Adverse drug event detection using natural language processing: A scoping review of supervised learning methods

Affiliations

Adverse drug event detection using natural language processing: A scoping review of supervised learning methods

Rachel M Murphy et al. PLoS One. .

Abstract

To reduce adverse drug events (ADEs), hospitals need a system to support them in monitoring ADE occurrence routinely, rapidly, and at scale. Natural language processing (NLP), a computerized approach to analyze text data, has shown promising results for the purpose of ADE detection in the context of pharmacovigilance. However, a detailed qualitative assessment and critical appraisal of NLP methods for ADE detection in the context of ADE monitoring in hospitals is lacking. Therefore, we have conducted a scoping review to close this knowledge gap, and to provide directions for future research and practice. We included articles where NLP was applied to detect ADEs in clinical narratives within electronic health records of inpatients. Quantitative and qualitative data items relating to NLP methods were extracted and critically appraised. Out of 1,065 articles screened for eligibility, 29 articles met the inclusion criteria. Most frequent tasks included named entity recognition (n = 17; 58.6%) and relation extraction/classification (n = 15; 51.7%).
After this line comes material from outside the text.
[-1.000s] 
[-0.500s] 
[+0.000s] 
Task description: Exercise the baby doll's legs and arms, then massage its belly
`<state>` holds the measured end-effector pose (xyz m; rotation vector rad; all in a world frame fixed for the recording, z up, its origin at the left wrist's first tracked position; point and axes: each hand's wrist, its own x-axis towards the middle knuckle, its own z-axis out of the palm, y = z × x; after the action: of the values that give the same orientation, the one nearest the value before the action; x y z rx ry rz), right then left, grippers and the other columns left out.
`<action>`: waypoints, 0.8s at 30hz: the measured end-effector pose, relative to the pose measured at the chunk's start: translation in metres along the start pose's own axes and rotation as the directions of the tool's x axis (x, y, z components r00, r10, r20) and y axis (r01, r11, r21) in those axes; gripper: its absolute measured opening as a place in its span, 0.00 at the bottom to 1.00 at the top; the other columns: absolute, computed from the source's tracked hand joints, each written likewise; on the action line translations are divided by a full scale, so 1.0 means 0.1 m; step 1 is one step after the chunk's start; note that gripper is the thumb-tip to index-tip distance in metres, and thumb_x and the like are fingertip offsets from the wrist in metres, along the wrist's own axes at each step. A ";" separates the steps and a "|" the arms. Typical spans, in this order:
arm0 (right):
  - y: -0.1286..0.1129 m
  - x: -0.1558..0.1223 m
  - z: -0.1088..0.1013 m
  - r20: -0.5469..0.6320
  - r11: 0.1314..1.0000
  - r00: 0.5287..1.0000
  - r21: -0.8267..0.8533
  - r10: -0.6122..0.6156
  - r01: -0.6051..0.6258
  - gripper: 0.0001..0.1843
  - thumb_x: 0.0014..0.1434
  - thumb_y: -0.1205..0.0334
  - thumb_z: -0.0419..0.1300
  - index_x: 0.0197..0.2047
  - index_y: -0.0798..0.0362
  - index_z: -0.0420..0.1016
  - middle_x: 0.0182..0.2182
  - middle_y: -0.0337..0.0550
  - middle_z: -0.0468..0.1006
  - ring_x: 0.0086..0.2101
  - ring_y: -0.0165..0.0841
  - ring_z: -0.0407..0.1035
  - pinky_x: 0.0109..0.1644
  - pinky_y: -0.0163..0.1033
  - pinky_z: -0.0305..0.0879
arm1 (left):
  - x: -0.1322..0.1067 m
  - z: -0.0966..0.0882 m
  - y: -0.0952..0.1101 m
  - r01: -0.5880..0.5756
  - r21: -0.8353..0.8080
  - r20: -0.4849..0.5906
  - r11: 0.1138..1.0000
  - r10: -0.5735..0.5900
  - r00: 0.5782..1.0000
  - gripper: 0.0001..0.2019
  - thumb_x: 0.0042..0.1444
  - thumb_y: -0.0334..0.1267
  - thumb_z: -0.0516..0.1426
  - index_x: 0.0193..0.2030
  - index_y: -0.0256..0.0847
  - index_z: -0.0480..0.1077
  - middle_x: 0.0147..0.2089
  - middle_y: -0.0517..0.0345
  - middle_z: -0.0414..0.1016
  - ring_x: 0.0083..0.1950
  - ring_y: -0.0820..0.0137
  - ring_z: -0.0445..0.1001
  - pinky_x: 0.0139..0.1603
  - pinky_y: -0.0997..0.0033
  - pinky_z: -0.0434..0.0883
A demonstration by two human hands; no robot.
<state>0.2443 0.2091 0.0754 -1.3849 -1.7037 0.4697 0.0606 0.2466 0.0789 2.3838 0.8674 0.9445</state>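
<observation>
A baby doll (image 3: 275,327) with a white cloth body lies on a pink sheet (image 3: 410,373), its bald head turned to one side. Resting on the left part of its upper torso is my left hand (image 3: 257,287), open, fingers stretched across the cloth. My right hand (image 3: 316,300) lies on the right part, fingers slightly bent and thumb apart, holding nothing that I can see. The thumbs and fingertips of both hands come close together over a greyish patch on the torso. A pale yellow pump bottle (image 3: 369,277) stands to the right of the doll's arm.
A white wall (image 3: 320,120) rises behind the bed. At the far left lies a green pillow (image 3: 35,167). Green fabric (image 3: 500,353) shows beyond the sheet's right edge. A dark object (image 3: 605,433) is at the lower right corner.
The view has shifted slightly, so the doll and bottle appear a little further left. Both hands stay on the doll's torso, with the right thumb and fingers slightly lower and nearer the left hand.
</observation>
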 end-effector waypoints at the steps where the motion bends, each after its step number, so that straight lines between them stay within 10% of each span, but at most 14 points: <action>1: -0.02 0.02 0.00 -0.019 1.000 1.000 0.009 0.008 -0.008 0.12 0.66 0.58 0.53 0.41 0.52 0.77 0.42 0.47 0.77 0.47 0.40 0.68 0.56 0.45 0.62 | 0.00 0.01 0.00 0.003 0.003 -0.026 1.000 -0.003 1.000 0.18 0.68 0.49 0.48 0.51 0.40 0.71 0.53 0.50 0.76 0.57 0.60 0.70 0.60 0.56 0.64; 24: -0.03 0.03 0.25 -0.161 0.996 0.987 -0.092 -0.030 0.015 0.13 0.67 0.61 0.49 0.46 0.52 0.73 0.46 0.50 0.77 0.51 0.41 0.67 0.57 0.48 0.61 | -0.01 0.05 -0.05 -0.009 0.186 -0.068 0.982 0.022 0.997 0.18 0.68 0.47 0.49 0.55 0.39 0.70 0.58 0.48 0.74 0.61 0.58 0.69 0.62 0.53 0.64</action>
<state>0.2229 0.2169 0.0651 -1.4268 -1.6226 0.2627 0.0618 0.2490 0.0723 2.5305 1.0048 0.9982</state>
Clinical involvement was reported in nine studies (31%). Multiple NLP modelling approaches seem suitable, with Long Short Term Memory and Conditional Random Field methods most commonly used. Although reported overall performance of the systems was high, it provides an inflated impression given a steep drop in performance when predicting the ADE entity or ADE relation class. When annotating corpora, treating an ADE as a relation between a drug and non-drug entity seems the best practice. Future research should focus on semi-automated methods to reduce the manual annotation effort, and examine implementation of the NLP methods in practice.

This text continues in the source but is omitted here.